The greatest time and space improvements come from a better data structure or algorithm. The most important rule of code tuning is:
First tune the algorithm, then tune the code.
4.13.1.1. Empirical Analysis¶
Asymptotic algorithm analysis is an analytic tool, whereby we model the key aspects of an algorithm to determine the growth rate of the algorithm as the input size grows. It has proved hugely practical, guiding developers to use more efficient algorithms. But it is really an estimation technique, and it has its limitations. These include the effects at small problem size, determining the finer distinctions between algorithms with the same growth rate, and the inherent difficulty of doing mathematical modeling for more complex problems.
An alternative to analytical approaches are empirical ones. The most obvious empirical approach is simply to run two competitors and see which performs better. In this way we might overcome the deficiencies of analytical approaches.
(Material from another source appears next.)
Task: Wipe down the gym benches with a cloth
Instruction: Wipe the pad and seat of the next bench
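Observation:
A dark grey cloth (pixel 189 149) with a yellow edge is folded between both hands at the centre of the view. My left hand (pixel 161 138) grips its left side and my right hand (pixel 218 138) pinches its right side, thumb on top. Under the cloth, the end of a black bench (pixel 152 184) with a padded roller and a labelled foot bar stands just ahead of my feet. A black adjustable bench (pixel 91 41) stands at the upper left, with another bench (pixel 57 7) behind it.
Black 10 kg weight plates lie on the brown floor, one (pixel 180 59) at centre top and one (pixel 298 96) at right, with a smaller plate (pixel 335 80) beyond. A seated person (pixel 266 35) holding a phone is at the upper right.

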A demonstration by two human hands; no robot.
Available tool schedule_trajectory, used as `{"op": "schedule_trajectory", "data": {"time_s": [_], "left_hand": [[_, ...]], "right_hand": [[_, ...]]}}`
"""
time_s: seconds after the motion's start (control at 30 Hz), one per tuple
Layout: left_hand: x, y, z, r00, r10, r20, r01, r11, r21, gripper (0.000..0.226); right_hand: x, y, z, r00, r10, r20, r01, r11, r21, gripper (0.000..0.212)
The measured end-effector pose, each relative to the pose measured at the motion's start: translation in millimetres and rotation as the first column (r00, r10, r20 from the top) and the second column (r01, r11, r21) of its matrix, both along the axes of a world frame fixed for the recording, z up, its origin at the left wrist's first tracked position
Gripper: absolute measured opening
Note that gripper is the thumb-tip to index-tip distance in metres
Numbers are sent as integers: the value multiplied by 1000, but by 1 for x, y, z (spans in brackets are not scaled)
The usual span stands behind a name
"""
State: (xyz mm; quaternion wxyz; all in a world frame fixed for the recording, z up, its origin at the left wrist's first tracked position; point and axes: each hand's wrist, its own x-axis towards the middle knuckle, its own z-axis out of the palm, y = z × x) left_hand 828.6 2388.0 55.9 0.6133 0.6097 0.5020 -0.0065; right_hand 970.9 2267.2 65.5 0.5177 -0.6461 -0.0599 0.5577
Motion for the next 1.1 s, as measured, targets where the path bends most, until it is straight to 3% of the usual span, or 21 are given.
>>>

Be warned that comparative timing of programs is a difficult business, often subject to experimental errors arising from uncontrolled factors (system load, the language or compiler used, etc.). The most important concern is that you might be biased in favor of one of the programs. If you are biased, this is certain to be reflected in the timings. One look at competing software or hardware vendors’ advertisements should convince you of this. The most common pitfall when writing two programs to compare their performance is that one receives more code-tuning effort than the other, since code tuning can often reduce running time by a factor of five to ten. If the running times for two programs differ by a constant factor regardless of input size (i.e., their growth rates are the same), then differences in code tuning might account for any difference in running time. Be suspicious of empirical comparisons in this situation.
Another approach to analytical analysis is simulation. The idea of simulation is to model the problem with a computer program and then run it to get a result. In the context of algorithm analysis, simulation is distinct from empirical comparison of two competitors because the purpose of the simulation is to perform analysis that might otherwise be too difficult. A good example of this appears in the following figure.
This figure shows the cost for inserting or deleting a record from a hash table under two different assumptions for the policy used to find a free slot in the table. The \(y\) axes is the cost in number of hash table slots evaluated, and the \(x\) axes is the percentage of slots in the table that are full. The mathematical equations for these curves can be determined, but this is not so easy. A reasonable alternative is to write simple variations on hashing. By timing the cost of the program for various loading conditions, it is not difficult to construct a plot similar to this one. The purpose of this analysis was not to determine which approach to hashing is most efficient, so we are not doing empirical comparison of hashing alternatives. Instead, the purpose was to analyze the proper loading factor that would be used in an efficient hashing system to balance time cost versus hash table size (space cost).